To try Panolapse for yourself, check out the official Panolapse website.
Adobe Premiere Pro
Most of Adobe’s creative applications are leaders in their respective markets and Premiere Pro is no exception. Used by top media/video production companies and amateurs alike, Adobe Premiere Pro is popular for a reason. With a neat, intuitive user interface and rock solid performance, if you are looking to edit videos and produce showreels then you can’t go wrong with Premiere Pro.
Having said that, Premiere Pro doesn’t offer much in the way of stitching images together to produce time-lapse. Whilst it is the first choice for many time-lapse videographers, I feel this may be due to most people already having it installed and being loyal to the Adobe brand.
Maybe I just haven’t discovered the right tools and options, but after producing a few time-lapse videos in Premiere Pro, I cannot find a precise and reliable way to set set the right frame rate.
If you are more adept than myself with PRemiere Pro, or if you have more time to learn to edit time-lapse sequences in the software, then I would most certainly suggest giving it a go.

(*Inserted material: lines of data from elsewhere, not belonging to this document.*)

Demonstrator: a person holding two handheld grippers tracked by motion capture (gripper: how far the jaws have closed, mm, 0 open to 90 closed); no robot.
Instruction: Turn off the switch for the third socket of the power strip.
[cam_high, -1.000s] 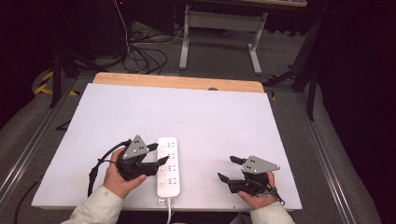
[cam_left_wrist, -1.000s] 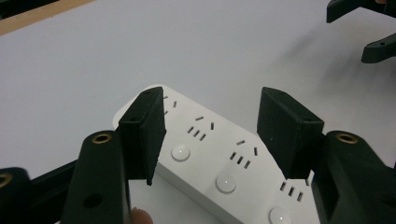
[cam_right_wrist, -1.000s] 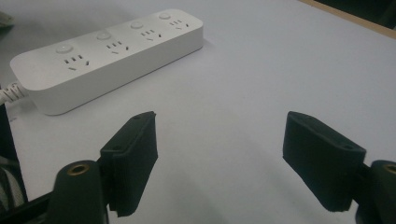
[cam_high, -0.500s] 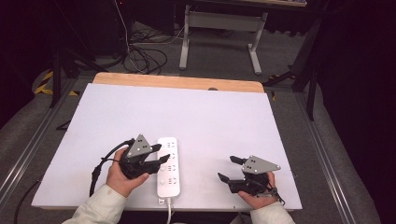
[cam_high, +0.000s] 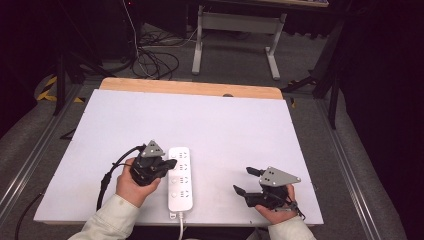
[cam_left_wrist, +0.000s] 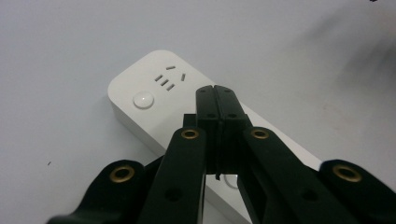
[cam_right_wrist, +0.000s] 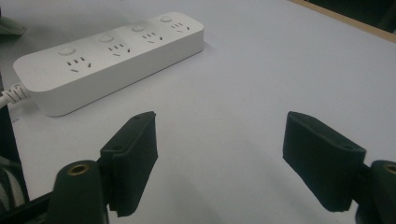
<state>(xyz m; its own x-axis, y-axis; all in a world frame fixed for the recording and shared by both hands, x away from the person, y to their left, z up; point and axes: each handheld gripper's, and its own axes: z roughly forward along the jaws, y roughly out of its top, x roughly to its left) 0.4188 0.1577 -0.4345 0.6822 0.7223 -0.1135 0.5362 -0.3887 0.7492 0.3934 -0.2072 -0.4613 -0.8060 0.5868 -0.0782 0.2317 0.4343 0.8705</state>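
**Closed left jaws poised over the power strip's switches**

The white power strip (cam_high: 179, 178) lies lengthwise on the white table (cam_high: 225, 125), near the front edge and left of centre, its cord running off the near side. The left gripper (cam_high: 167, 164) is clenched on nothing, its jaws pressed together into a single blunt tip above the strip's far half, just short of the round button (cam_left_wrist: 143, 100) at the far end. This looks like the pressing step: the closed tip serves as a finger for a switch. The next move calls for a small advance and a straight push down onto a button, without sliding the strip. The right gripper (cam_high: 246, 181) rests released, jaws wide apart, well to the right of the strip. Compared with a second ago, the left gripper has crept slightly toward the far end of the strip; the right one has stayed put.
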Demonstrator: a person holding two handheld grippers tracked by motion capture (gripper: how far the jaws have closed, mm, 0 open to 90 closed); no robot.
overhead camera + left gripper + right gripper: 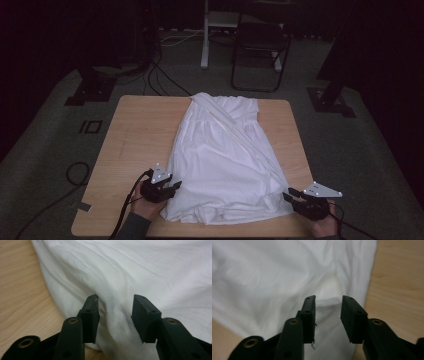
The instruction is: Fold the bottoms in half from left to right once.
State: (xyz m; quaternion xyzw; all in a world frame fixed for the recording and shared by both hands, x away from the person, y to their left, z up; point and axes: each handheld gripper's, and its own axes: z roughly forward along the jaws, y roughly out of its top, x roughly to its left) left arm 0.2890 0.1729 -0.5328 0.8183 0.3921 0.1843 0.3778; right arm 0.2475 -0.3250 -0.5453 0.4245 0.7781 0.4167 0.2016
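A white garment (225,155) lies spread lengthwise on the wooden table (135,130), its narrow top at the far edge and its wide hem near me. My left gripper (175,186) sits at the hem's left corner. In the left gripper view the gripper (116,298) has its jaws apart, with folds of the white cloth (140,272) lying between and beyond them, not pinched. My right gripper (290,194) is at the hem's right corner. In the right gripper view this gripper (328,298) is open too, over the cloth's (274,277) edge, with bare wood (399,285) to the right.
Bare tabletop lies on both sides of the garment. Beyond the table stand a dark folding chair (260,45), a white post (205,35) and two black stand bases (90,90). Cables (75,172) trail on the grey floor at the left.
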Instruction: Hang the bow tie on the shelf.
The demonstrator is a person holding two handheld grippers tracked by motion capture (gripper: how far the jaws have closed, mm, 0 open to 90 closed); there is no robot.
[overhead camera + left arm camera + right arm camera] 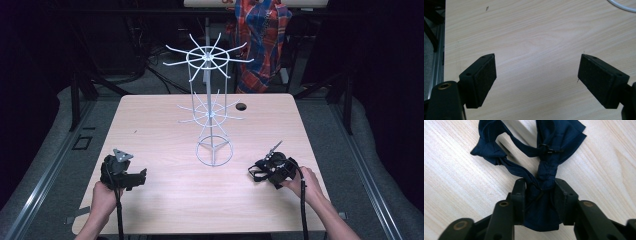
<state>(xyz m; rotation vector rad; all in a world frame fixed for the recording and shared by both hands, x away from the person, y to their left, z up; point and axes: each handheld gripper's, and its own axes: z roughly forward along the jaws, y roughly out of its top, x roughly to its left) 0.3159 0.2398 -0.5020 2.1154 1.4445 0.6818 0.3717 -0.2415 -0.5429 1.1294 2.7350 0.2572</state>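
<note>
A dark blue bow tie (pixel 559 137) with a thin strap lies on the wooden table (pixel 150 130) at the front right. My right gripper (pixel 540 185) is shut on its middle knot, and the pads press the cloth from both sides. In the high view the right gripper (pixel 261 173) lies low on the table and points left, with the bow tie (pixel 254 175) dark at its tips. My left gripper (pixel 142 176) rests at the front left, held by a hand. Its jaws stand wide apart in the left gripper view (pixel 537 72), with bare wood between them.
A tall white wire rack (pixel 209 102) with two tiers of spoke hooks stands mid-table; its base ring (pixel 621 6) shows at the top right of the left gripper view. A cable hole (pixel 241 106) sits behind it. A plaid cloth (pixel 262 35) hangs beyond the table.
</note>
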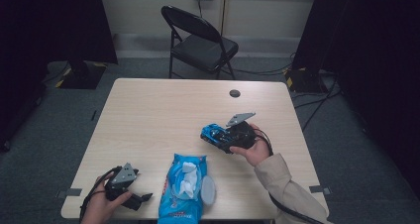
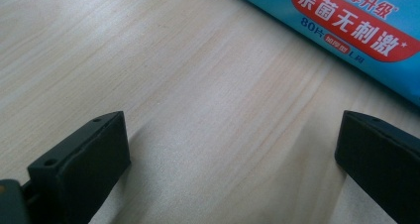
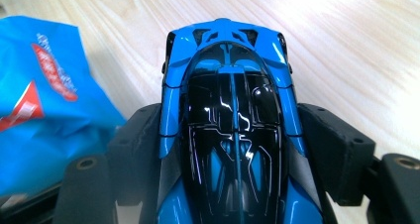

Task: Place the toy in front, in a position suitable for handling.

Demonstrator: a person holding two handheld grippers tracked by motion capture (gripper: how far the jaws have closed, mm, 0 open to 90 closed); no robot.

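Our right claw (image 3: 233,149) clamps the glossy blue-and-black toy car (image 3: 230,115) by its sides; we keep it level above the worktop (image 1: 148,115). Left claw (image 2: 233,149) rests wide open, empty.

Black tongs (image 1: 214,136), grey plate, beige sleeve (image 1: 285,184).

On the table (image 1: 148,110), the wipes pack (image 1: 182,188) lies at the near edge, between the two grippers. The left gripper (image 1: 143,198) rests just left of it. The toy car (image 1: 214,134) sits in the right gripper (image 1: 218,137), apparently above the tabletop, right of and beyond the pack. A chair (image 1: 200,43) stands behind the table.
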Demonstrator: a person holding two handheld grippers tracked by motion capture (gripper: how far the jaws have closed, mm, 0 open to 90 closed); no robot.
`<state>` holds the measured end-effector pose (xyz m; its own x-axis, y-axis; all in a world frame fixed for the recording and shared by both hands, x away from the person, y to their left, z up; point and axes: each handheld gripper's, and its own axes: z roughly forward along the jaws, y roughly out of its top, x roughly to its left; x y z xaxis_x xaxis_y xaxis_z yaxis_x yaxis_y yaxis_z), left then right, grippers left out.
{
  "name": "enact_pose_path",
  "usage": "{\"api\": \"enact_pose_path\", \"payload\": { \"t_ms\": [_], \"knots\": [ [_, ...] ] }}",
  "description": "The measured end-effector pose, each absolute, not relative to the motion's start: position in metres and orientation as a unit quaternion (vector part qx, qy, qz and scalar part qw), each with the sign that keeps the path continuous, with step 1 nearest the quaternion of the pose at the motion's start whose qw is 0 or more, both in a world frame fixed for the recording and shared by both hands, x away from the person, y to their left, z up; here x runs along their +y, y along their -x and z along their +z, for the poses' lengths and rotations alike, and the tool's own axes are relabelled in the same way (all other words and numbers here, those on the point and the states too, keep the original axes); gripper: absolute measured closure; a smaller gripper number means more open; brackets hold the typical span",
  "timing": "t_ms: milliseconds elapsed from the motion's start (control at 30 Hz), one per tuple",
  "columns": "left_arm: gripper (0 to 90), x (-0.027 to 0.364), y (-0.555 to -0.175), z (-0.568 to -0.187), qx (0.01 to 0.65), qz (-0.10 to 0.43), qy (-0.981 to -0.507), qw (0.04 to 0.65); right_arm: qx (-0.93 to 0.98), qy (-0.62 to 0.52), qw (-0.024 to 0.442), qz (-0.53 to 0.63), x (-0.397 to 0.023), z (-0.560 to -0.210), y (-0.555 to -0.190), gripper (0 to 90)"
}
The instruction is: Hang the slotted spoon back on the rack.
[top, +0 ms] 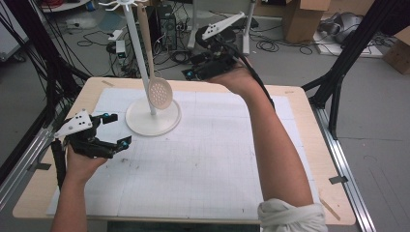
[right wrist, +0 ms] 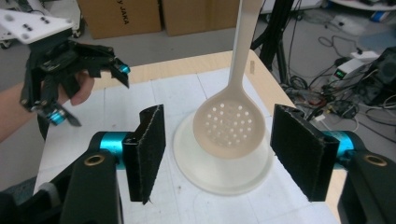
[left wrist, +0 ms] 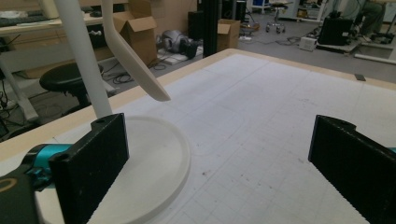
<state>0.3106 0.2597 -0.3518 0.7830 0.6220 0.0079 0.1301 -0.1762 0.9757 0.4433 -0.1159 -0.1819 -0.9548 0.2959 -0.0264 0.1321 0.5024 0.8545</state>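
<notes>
A cream slotted spoon (top: 160,93) hangs from the top of a white stand, its bowl just above the stand's round base (top: 153,118) and beside the pole (top: 137,48). My right gripper (top: 191,72) is raised behind the stand at the table's far edge. Its jaws stand open and empty, and in the right gripper view (right wrist: 218,140) the spoon's perforated bowl (right wrist: 229,126) hangs a little beyond them. My left gripper (top: 121,129) rests low at the table's left, open and empty (left wrist: 219,154). From there the spoon (left wrist: 135,60) shows edge-on above the base (left wrist: 154,163).
A white gridded mat (top: 203,154) covers the wooden table (top: 300,101). Black frame posts (top: 348,53) stand at both sides. Cardboard boxes (top: 302,17) and cables (top: 270,46) lie on the floor beyond the far edge. The right gripper view also shows the left gripper (right wrist: 70,56).
</notes>
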Motion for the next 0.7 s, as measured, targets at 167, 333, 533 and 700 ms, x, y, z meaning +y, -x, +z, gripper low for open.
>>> {"api": "enact_pose_path", "payload": {
  "t_ms": [167, 333, 533, 700],
  "knots": [
    [5.6, 0.255, -0.311, -0.353, 0.253, 0.204, -0.744, 0.584, 0.855, -0.127, 0.089, 0.495, -0.139, -0.188, -0.425, 33.1],
    [5.5, 0.254, -0.311, -0.353, 0.253, 0.205, -0.744, 0.583, 0.843, -0.133, 0.091, 0.513, -0.161, -0.200, -0.412, 30.8],
    [5.5, 0.254, -0.311, -0.354, 0.254, 0.206, -0.745, 0.582, 0.829, -0.144, 0.092, 0.533, -0.181, -0.215, -0.397, 27.0],
    [5.5, 0.253, -0.311, -0.355, 0.252, 0.204, -0.746, 0.581, 0.814, -0.162, 0.090, 0.550, -0.199, -0.231, -0.385, 24.6]
  ]
}}
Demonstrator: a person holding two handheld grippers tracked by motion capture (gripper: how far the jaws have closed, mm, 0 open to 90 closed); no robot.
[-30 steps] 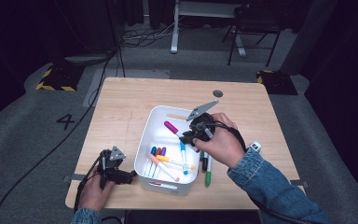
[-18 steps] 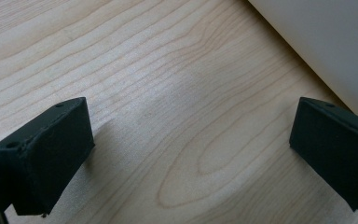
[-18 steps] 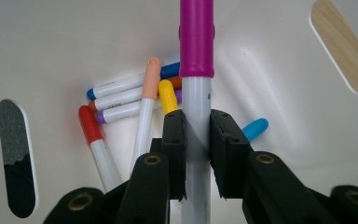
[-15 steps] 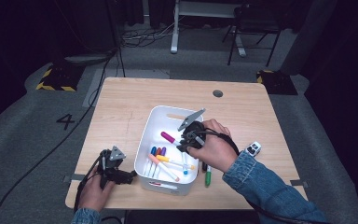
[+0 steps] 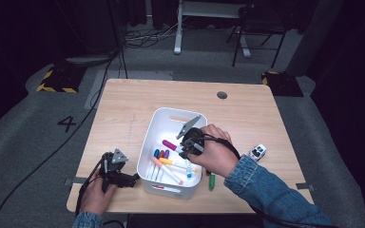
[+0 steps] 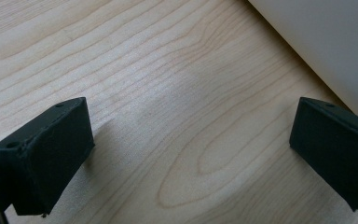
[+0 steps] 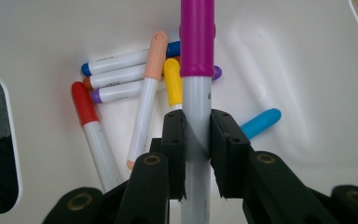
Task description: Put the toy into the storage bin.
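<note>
A white bin [image 5: 158,124] stands mid-table with several capped markers [image 5: 168,165] lying in it. My right gripper [image 5: 186,148] hangs over the bin's right side, shut on a magenta-capped marker [image 5: 169,144]. In the right gripper view the pads [image 7: 173,140] clamp the marker's white barrel [image 7: 196,112], its magenta cap [image 7: 196,37] pointing away over the markers [image 7: 135,88] on the bin floor [image 7: 279,56]. My left gripper [image 5: 132,179] rests low on the table just left of the bin, open, with bare wood [image 6: 182,140] between its jaws and the bin wall [image 6: 326,42] close by.
A green marker [image 5: 211,181] lies on the table by the bin's right front corner. A small white toy car [image 5: 257,152] sits to the right of my right forearm. A round grommet hole [image 5: 222,95] is near the table's far edge.
My right gripper has moved left and down with the magenta marker, from the bin's right rim to low inside it. The left gripper has stayed still.
</note>
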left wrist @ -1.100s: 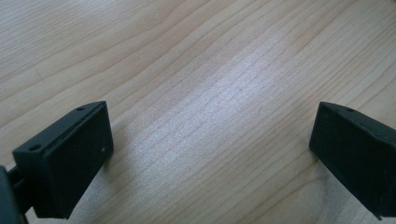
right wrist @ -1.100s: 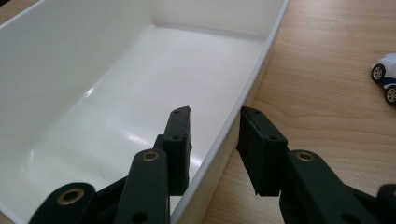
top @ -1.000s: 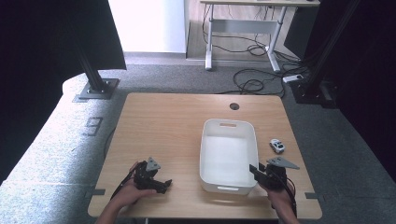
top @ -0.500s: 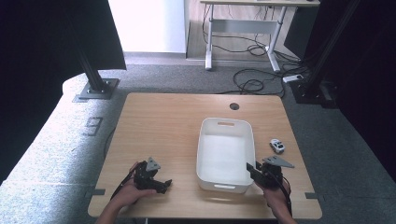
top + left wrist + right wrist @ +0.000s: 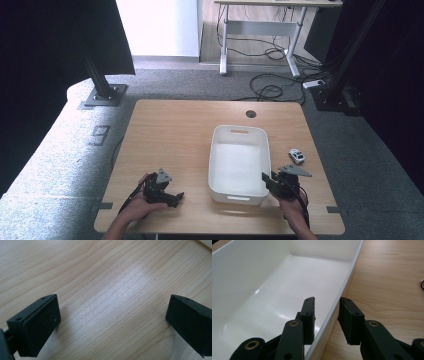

Vegas is another popular piece of professional video production software. If you are serious about your time-lapse production and don’t want to use Premiere for any reason, then Vegas pro should be next on your list to try.
Like a lot of software these days, Vegas pro is available on a monthly subscription, or you can buy a license outright if you prefer.
Beyond the usual video editing features, Vegas pro offers an impressive range of features and filters to take your time-lapse video production to the next level including:
- Denoise filter
- Flicker control filter
- Advanced color grading
- Special effects plugins
- AI-based colorization
For a full list of features and to see what Vegas Pro can do, check out the official website.
Is Mac or Windows time-lapse software better?
This question has been asked a million times, not just in the photography software world, but all kinds of industries. A lot of people would argue that Apple Mac’s are better for media production in general, however a Windows PC with a similar spec is probably going to perform just as well.
Most time-lapse applications that we reviewed are available for both MacOS and Windows, so there’s not much difference with regards to support. The best advice would be to stick to the operating system you are most comfortable with.
One factor that will make a big difference however is hardware. Whether you choose Mac or PC, make sure you have a decent processor, plenty of RAM and a high-end graphics card. Whilst a midrange computer should work just fine, you may find that rendering high resolution videos takes a long time unless your system is up to the task. A good graphics card could mean the difference between waiting 30 minutes for a rendering to complete vs waiting a whole day.